Normal red blood cells are smooth and shaped like doughnuts. With sickle cell disease, hemoglobin molecules tend to cluster together and form long structures shaped like rods. This makes the red blood cells change their shape, from round and smooth to a sickle shape. When this happens, the cells can’t travel through the blood vessels to carry oxygen throughout the body. They stack up and cause blockages. Organs and tissue don’t get the oxygen they need to function well. This causes episodes of pain, and it can cause organ and tissue damage.

Another issue for people with sickle cell disease is that normal red blood cells last about 120 days in the bloodstream, but cells with the sickle shape last only about 10 to 20 days.
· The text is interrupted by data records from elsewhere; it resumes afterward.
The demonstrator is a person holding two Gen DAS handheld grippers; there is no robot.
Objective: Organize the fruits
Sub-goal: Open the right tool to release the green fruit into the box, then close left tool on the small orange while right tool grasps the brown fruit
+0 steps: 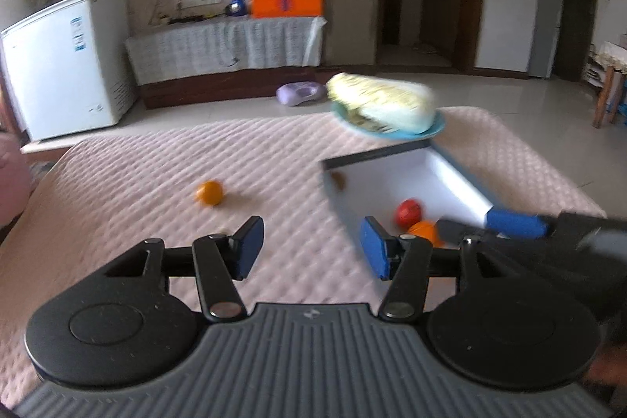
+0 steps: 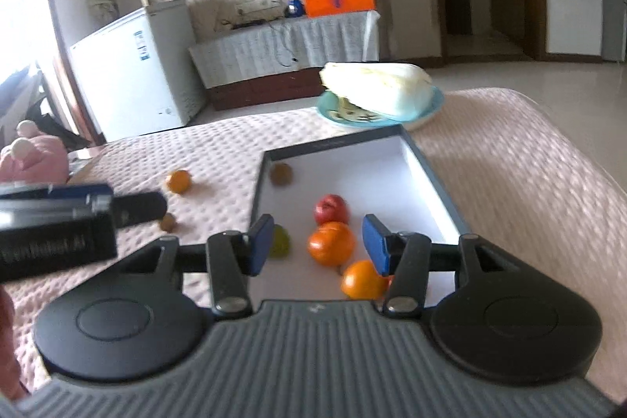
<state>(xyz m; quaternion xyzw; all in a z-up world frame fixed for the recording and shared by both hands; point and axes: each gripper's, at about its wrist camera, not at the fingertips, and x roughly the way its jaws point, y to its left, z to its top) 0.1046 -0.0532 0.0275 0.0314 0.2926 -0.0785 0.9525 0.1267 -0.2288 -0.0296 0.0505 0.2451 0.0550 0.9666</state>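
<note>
A shallow white box (image 2: pixel 427 183) with dark rim lies on the pink quilted table; it also shows in the left wrist view (image 1: pixel 450 175). In it are a red apple (image 2: pixel 331 208), two oranges (image 2: pixel 331 243) (image 2: pixel 362 280), a green fruit (image 2: pixel 280 241) and a brown fruit (image 2: pixel 281 174). On the cloth left of the box lie an orange (image 2: pixel 179 181) (image 1: pixel 209 193) and a small brown fruit (image 2: pixel 167 222). My right gripper (image 2: pixel 317 245) is open and empty above the box's near end. My left gripper (image 1: pixel 309 247) is open and empty above the cloth beside the box.
A teal plate (image 2: pixel 427 112) with a napa cabbage (image 2: pixel 376 83) stands behind the box. A pink plush toy (image 2: pixel 31 159) is at the table's left edge. A white freezer (image 1: pixel 62 65) and a TV stand (image 1: pixel 223 46) stand beyond on the floor.
</note>
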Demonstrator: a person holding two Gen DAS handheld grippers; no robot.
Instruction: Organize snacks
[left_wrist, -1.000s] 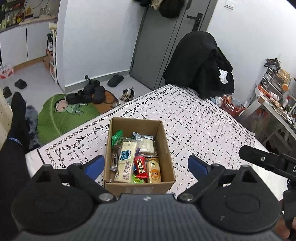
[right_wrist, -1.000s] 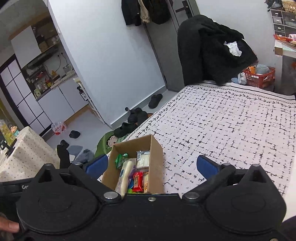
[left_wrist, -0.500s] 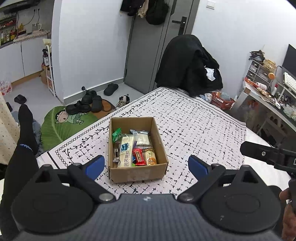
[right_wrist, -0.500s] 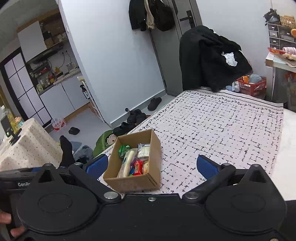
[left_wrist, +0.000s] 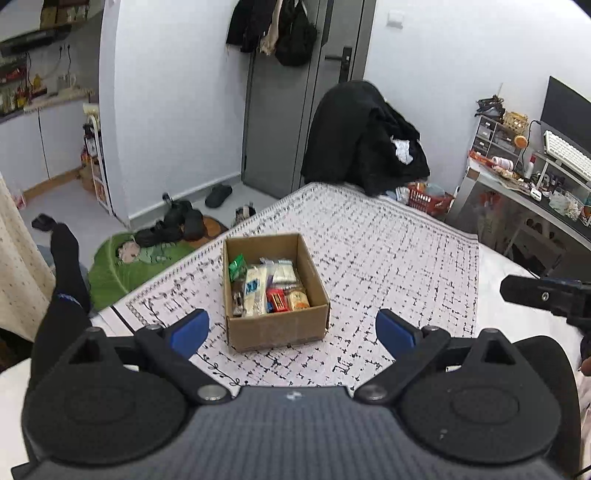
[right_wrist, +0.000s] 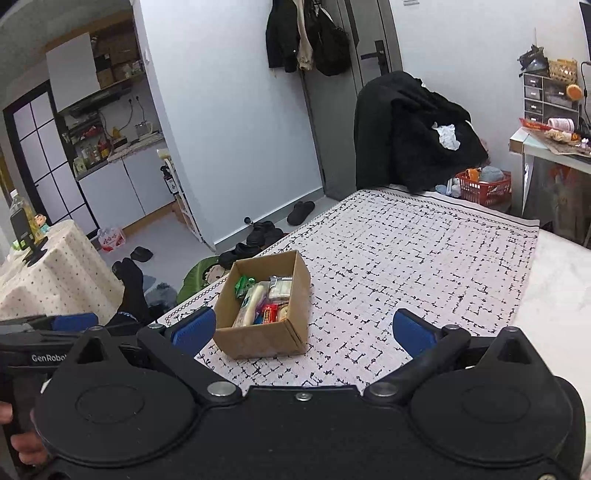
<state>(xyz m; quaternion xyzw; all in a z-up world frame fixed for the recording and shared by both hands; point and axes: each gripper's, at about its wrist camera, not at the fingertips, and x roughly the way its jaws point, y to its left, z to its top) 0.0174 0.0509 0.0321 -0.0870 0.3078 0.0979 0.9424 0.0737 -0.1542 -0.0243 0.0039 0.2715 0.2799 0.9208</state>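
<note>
Both tools stand wide apart and empty: the left tool (left_wrist: 291, 330) and the right tool (right_wrist: 303, 330) each hover above the near edge of the patterned table (left_wrist: 388, 258), pointing at the one cardboard box (left_wrist: 275, 295). That box sits open on the table's near-left part, packed with snacks (left_wrist: 267, 286): a pale long packet, a green one, a red one, clear-wrapped ones; the exact count is hard to tell

Ahead of my left gripper (left_wrist: 291, 330), fingers spread wide, only the cardboard box (left_wrist: 275, 328) stands in the way. To its right the patterned cloth (left_wrist: 399, 258) lies bare up to the black coat (left_wrist: 364, 147) at the far end.
</note>
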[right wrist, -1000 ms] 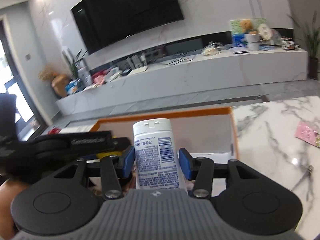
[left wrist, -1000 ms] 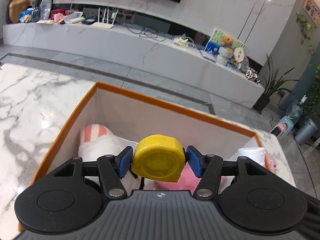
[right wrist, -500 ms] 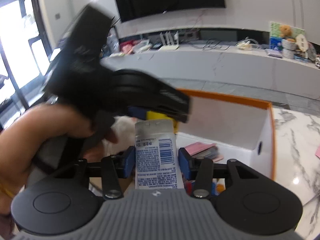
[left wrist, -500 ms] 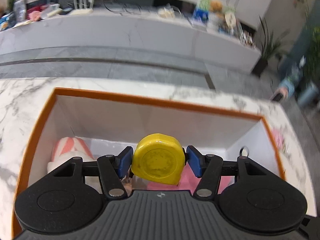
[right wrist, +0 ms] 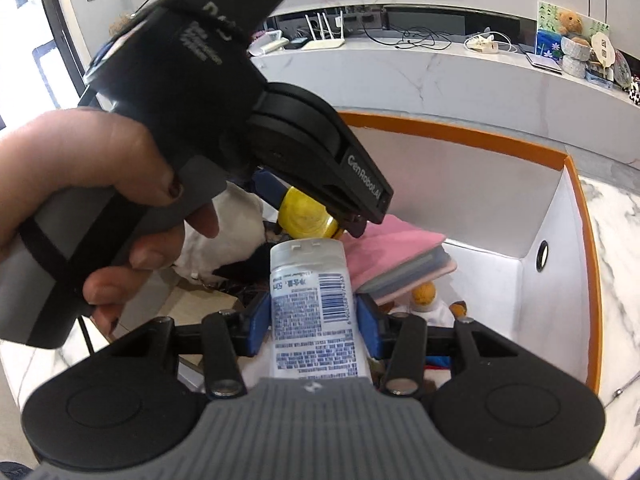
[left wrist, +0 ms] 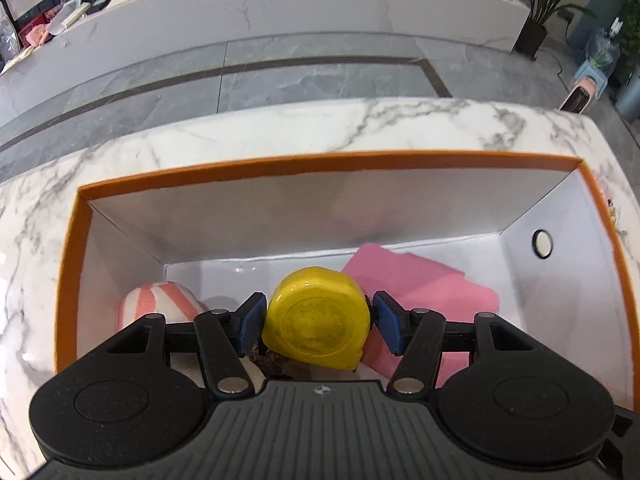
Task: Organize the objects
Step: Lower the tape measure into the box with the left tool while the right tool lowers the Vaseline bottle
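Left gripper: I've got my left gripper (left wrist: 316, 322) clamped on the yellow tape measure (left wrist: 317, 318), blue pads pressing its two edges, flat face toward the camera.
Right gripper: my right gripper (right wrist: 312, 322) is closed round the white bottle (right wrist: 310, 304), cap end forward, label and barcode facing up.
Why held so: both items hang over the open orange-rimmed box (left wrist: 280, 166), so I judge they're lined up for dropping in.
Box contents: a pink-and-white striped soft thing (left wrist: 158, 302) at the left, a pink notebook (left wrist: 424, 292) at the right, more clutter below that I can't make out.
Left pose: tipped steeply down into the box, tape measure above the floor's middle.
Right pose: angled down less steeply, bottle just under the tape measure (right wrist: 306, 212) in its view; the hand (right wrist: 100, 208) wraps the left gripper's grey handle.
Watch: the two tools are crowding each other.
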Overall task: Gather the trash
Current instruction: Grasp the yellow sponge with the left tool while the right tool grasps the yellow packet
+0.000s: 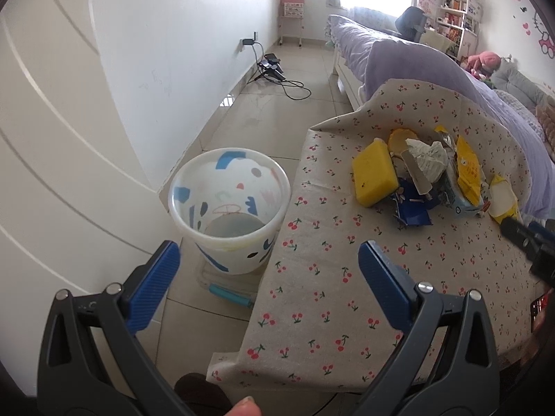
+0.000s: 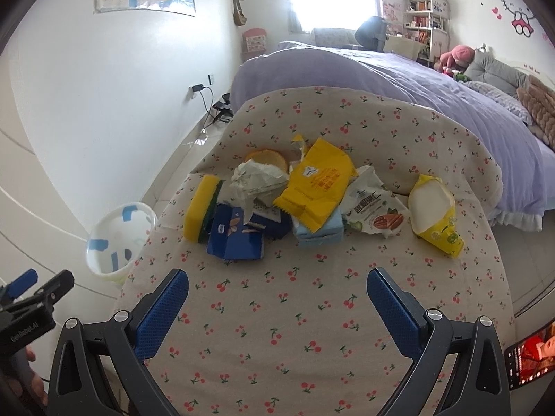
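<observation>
We see the trash pile [image 2: 295,197] heaped mid-tabletop [image 2: 295,312], yellow sponge [image 2: 201,208] at its bin-side edge, white bin [image 1: 229,208] on the floor beside the tabletop, our left tongs [image 1: 269,277] and right tongs [image 2: 277,303] both spread wide, gripping nothing

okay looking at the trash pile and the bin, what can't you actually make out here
- Light blue carton: right wrist view, mostly covered by the yellow wrapper.
- Phone: cut off by the right edge.
- Bin bottom: left wrist view, contents unclear through glare.
- Wrapper print: too small to read.
</observation>
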Action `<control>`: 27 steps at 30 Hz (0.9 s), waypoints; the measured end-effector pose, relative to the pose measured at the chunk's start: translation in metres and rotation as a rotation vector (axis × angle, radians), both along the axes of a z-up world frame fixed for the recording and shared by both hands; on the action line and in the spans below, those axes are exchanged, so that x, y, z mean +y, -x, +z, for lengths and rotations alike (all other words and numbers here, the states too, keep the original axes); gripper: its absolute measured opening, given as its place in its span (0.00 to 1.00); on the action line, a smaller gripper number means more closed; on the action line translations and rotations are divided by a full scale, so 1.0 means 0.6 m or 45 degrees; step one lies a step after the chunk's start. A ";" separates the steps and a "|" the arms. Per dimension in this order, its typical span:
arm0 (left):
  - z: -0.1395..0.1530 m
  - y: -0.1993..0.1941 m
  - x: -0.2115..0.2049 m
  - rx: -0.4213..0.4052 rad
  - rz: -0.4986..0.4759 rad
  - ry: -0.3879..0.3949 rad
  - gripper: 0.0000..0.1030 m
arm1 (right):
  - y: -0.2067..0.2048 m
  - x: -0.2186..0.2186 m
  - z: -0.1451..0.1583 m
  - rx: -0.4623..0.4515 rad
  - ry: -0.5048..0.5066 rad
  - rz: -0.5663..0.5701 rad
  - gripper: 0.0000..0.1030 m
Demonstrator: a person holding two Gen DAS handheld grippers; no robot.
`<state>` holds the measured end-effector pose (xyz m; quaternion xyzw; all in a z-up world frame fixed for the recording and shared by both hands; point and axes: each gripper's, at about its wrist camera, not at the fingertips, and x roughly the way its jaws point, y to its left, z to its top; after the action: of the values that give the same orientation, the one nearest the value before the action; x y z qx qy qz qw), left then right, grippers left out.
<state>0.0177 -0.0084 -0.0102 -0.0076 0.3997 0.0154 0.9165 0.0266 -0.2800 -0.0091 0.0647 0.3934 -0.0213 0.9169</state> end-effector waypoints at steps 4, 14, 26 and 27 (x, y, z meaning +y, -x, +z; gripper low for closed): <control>0.015 -0.027 -0.005 0.010 -0.057 0.005 0.99 | -0.036 -0.036 0.017 0.065 -0.015 -0.028 1.00; 0.010 -0.116 -0.043 0.074 -0.202 0.022 0.99 | -0.149 -0.116 -0.019 0.270 -0.210 -0.075 1.00; -0.038 -0.208 -0.084 0.142 -0.309 0.199 0.97 | -0.242 -0.103 -0.066 0.313 -0.204 -0.068 0.96; -0.043 -0.216 -0.089 0.156 -0.313 0.216 0.97 | -0.247 -0.102 -0.070 0.317 -0.197 -0.071 0.94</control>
<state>0.1470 -0.0621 -0.0359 -0.0351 0.4527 -0.1302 0.8814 0.1747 -0.3411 -0.0508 0.1431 0.5027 -0.0243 0.8522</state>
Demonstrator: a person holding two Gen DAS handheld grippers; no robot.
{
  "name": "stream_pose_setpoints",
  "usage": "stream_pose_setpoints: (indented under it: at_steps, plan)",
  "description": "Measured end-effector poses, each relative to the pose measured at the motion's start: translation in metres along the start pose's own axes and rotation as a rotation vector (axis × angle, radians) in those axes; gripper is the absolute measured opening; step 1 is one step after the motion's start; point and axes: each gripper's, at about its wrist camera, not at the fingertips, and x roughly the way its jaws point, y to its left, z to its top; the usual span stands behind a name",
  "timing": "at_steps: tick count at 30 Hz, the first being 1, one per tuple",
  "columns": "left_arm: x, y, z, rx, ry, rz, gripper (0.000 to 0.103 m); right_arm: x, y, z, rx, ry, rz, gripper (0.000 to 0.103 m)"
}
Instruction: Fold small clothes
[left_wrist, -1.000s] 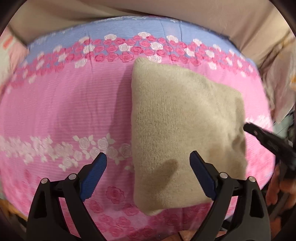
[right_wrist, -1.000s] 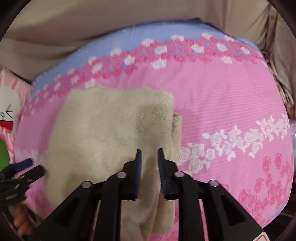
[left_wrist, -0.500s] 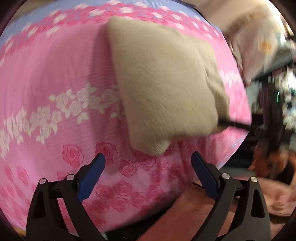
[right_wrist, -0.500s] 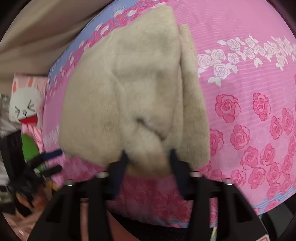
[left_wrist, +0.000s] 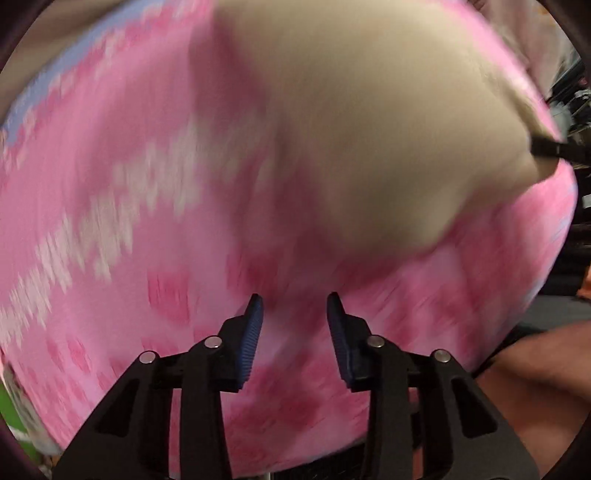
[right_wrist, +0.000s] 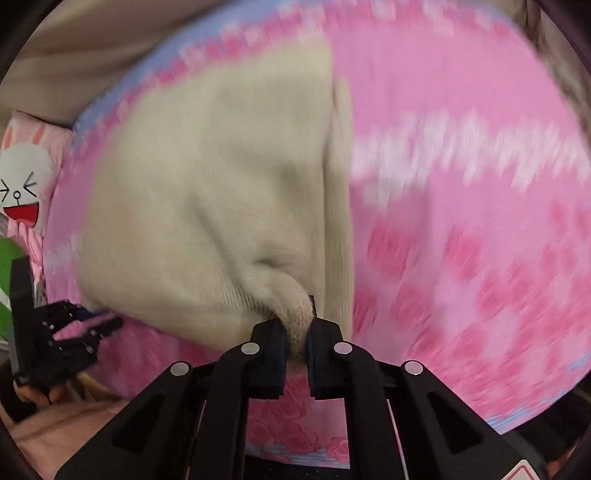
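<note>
A folded beige knitted garment (left_wrist: 369, 129) lies on a pink rose-print sheet (left_wrist: 110, 192). My left gripper (left_wrist: 295, 299) hangs over bare sheet just in front of the garment's near edge. Its jaws are closing, a gap still shows, and nothing is between them. In the right wrist view the garment (right_wrist: 207, 192) bunches into a peak at its near corner. My right gripper (right_wrist: 295, 325) is closing on that peak, pads pressing the knit. The left gripper (right_wrist: 85, 325) shows at the garment's left edge. A black finger of the right gripper (left_wrist: 546, 147) shows at the garment's right corner. Both views are blurred.
The sheet (right_wrist: 461, 184) covers a raised surface whose front edge drops off just below both grippers. A cushion with a cartoon rabbit face (right_wrist: 26, 184) and something green (right_wrist: 7, 258) lie at the left. Beige cloth (right_wrist: 92, 55) lies behind. A person's skin (left_wrist: 535, 387) shows low right.
The left gripper went from wide open to a narrow gap and sank toward the sheet in front of the garment. The right gripper came down and pinched the garment's near corner into a peak.
</note>
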Motion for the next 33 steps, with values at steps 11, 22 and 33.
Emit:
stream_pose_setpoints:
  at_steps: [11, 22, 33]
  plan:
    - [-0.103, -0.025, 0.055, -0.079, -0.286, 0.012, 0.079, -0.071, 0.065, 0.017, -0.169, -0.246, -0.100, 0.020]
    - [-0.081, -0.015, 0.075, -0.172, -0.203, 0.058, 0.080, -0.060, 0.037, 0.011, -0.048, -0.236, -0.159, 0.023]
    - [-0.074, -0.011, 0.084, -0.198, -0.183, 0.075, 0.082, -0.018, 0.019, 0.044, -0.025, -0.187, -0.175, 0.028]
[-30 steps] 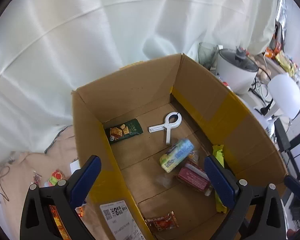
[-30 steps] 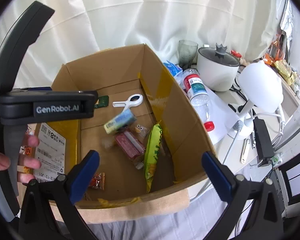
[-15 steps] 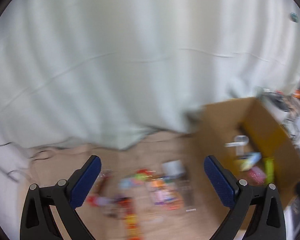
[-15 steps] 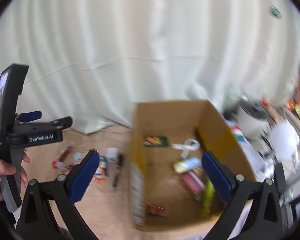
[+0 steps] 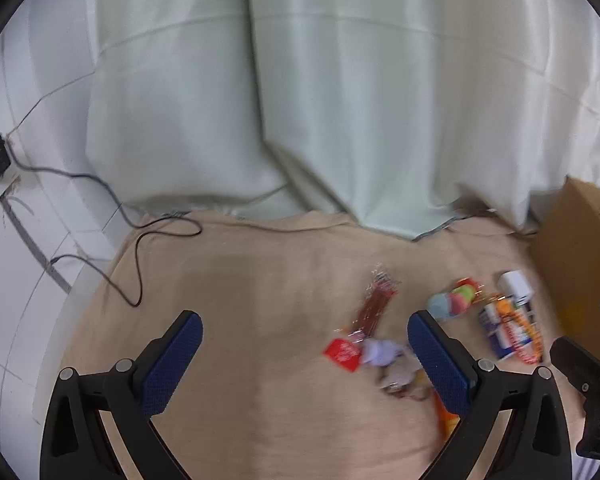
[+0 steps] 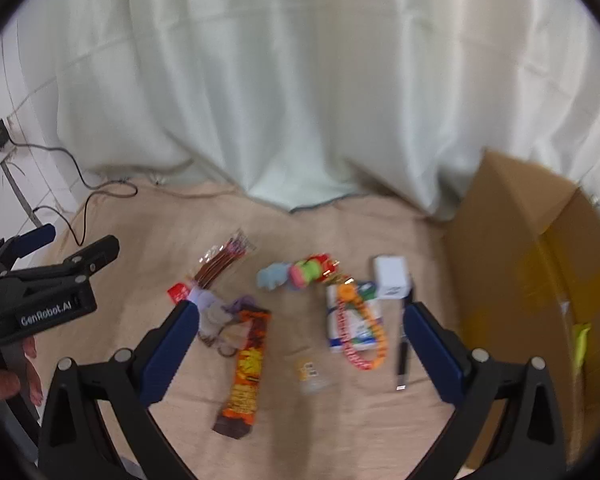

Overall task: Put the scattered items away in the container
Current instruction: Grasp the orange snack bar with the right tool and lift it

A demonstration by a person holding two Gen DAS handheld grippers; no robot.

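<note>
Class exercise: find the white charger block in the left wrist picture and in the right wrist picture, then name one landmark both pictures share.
Left wrist view: the white charger block lies far right on the beige cloth, near the cardboard box.
Right wrist view: right of centre, again beside the box.
Shared landmark: the blue and pink plush toy, left of the block.

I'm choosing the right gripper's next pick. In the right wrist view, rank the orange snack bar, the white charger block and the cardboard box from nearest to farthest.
1. Orange snack bar, between the open fingers, low centre.
2. White charger block, farther, right of centre.
3. Cardboard box, far right edge.
</note>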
The body can’t make replacement cells fast enough, so there’s a constant shortage. This causes anemia, which can make you feel constantly tired.

How do parents pass sickle cell disease to children?
Parents can pass the disease to their child if they are both carriers of sickle cell trait. About 1 in 12 African Americans has this trait. If both parents carry one sickle cell gene and one normal gene, then:
• There’s a 25 percent chance with each pregnancy that the child will inherit two sickle cell genes and consequently, will have sickle cell disease
• There’s a 25 percent chance that the child will have two normal genes and not have sickle cell disease or be a carrier
• There’s a 50 percent chance that the child will have one sickle cell gene and be a carrier, but have no symptoms

About 1 in every 500 African Americans has sickle cell disease.

Most common symptom: pain
When the blood vessels become blocked, pain and swelling are the result. In infants, pain and swelling in the hands and feet are often the first symptoms of sickle cell disease. Pain can occur in any joint or other part of the body. It’s unpredictable. Some people have very mild cases, and may only have episodes, also called “crises,” of pain once a year. Other people can have as many as 15 crises per year. When the crisis is severe, it might be necessary to go to the hospital to have fluids given through a vein and to receive painkillers.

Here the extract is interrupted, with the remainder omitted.